Baudouin II, roi de Jérusalem, leur donna pour demeure un palais attenant à l’emplacement de l’ancien temple, de là leur nom. Le grand maître avait rang de prince et se regardait l’égal des souverains. Malgré leur vœu de pauvreté, ils avaient en effet acquis de telles richesses, qu’en 1244 ils possédaient déjà 9000 baillages, commanderies ou prieurés, auxquels attenaient des fiefs immenses et à peu près indépendants de toute juridiction autre que la leur. Quant à leur vœu de chasteté, nous n’en parlerons pas et pour cause.
Tétons
Delvau, 1864 : La gorge d’une femme.
Sur un col blanc, qui fait honte à l’albâtre,
Sont deux tétons, séparés, faits au tour,
Allant, venant, arrondis par l’amour.
(Voltaire)
Donne-moi tes tétons.
(La Popelinière)
Comme le gland d’un vieux qui baise
Flotte son téton ravagé.
(Parnasse satyrique)
Si son cœur est de roche.
Ses tétons n’en sont pas.
(J. Duflot)
Delvau, 1866 : s. m. pl. La gorge de la femme. Tétons de satin blanc tout neufs. Virgo pulchro pectore. C’est un vers de Marot resté dans la circulation.
Ulcére (faire dégorger son)
France, 1907 : Se masturber ; argot populaire. Se dit aussi pour vomir.

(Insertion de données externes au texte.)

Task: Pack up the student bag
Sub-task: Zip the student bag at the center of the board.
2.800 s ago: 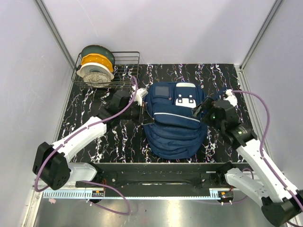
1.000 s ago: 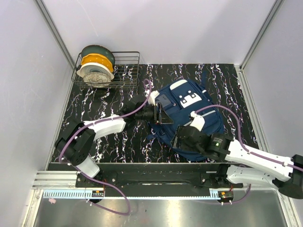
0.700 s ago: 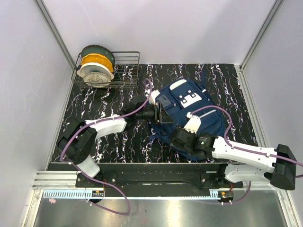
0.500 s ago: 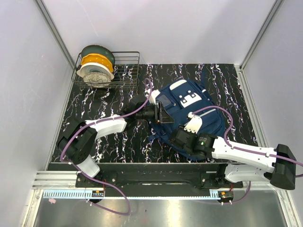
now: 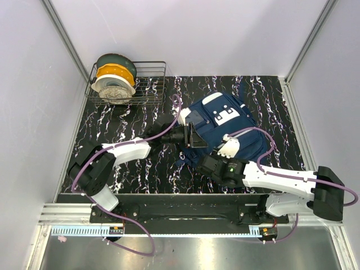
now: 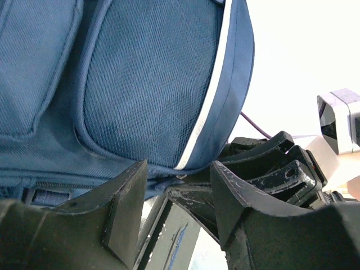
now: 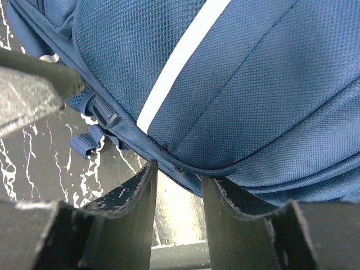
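The student bag (image 5: pixel 230 126) is a navy backpack with a white zip stripe, lying askew mid-table with its white patches facing up. My left gripper (image 5: pixel 194 135) sits at its left edge. In the left wrist view the bag (image 6: pixel 146 84) fills the top, and the left gripper (image 6: pixel 177 171) is open, with the bag's zipped rim just at the fingertips. My right gripper (image 5: pixel 203 163) is at the bag's near-left corner. In the right wrist view the right gripper (image 7: pixel 179 171) is open, its jaws straddling the lower seam of the bag (image 7: pixel 253 84). The right arm's black fingers (image 6: pixel 264 163) show beyond the bag.
A wire basket (image 5: pixel 152 84) holding filament spools (image 5: pixel 115 79) stands at the back left. The table top (image 5: pixel 112 121) is black with white veins, walled in white on three sides. A dark metal rail (image 5: pixel 169 205) runs along the near edge.
The right gripper has slid left along the bag's near edge and its jaws have narrowed. The bag has turned slightly. The left gripper has stayed at the bag's left edge.
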Motion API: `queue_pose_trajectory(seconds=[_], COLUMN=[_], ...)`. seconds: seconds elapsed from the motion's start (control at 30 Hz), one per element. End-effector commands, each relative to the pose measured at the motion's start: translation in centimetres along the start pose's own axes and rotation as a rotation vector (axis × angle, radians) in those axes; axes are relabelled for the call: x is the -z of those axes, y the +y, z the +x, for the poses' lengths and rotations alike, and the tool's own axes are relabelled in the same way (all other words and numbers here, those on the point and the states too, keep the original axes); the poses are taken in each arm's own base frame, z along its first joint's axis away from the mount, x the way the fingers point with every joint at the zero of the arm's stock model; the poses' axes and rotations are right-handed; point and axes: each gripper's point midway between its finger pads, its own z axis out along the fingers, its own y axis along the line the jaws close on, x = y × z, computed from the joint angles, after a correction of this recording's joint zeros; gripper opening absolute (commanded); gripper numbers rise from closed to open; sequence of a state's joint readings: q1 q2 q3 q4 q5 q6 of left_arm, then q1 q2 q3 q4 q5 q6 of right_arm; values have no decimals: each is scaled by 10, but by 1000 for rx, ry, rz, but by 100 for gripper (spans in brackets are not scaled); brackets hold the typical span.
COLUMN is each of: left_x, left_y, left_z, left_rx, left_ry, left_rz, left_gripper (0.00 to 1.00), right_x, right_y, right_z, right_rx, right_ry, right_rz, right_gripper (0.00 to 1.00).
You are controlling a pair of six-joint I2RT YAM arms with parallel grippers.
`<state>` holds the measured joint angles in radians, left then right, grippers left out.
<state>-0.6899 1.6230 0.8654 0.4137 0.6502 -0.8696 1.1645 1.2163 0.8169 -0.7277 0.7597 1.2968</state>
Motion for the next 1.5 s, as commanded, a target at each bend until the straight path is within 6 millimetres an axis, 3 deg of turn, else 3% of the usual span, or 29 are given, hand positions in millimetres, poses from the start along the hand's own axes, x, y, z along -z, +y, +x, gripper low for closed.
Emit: queue_pose_trajectory(seconds=[0.0,0.17,0.4,0.5,0.57,0.6,0.63,0.73,0.93,1.17,1.3,1.37,1.47], left_x=[5,6,5,4,3,3,2,-3,-12,-25,-29,-30,-35], left_y=[-24,-28,-24,-16,-15,-14,-15,-18,-17,1,8,16,21], left_z=[-5,-6,-5,-1,-2,-1,-3,-4,0,-10,-15,-16,-17], left_rx=[-42,-41,-33,-19,-15,-13,-16,-20,7,51,96,124,142], left_ry=[-28,-32,-32,-32,-36,-36,-42,-41,-46,-160,-198,-219,-232], left_rz=[73,85,73,52,52,54,57,70,75,12,-8,-33,-41], left_gripper=[53,52,53,57,57,58,58,58,59,55,54,51,36], right_x=[-12,-24,-23,-18,-10,-11,-3,10,19,19,22,23,23], right_y=[-5,-2,-16,-13,4,0,14,18,13,28,34,35,38], right_z=[-25,-19,-23,-25,-30,-27,-33,-34,-33,-23,-27,-26,-25], right_rx=[-91,-74,-63,-22,-81,-1,-49,-76,-98,-73,-73,-68,-66], right_ry=[-179,-220,-247,-229,-210,-199,-197,-163,-132,-89,-96,-94,-89], right_rz=[61,108,182,125,25,5,-78,-186,-243,-284,-319,-327,-343], right_gripper=[42,33,0,0,0,0,0,0,0,0,0,0,0])
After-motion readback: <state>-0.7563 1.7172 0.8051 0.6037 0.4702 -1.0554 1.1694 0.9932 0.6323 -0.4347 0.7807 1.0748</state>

Vin à faire danser des chèvres
France, 1907 : Mauvais vin très aigre. Cette expression vient d’un proverbe rimé du XVIIe siècle :
Vin qui est de Bretigny,
De Villejuif ou de Gagny,
Propre à faire les chèvres danser,
Ou en Caresme pain saulcer.
L’abbé Tuet, dans ses Matinées sénonaises, explique ainsi le proverbe du vin de Bretigny qui fait danser les chèvres : « il y avoit à Bretigny, près Paris, un particulier nommé Chèvre, c’étoit le coq du village, et une grande partie du vignoble lui appartenoit. Ce bonhomme ne haïssoit point le jus de la treille, et quand il avoit bu, sa folie étoit de faire danser sa femme et ses enfans. »
Voilà comment le vin de Bretigny faisait danser les Chèvres.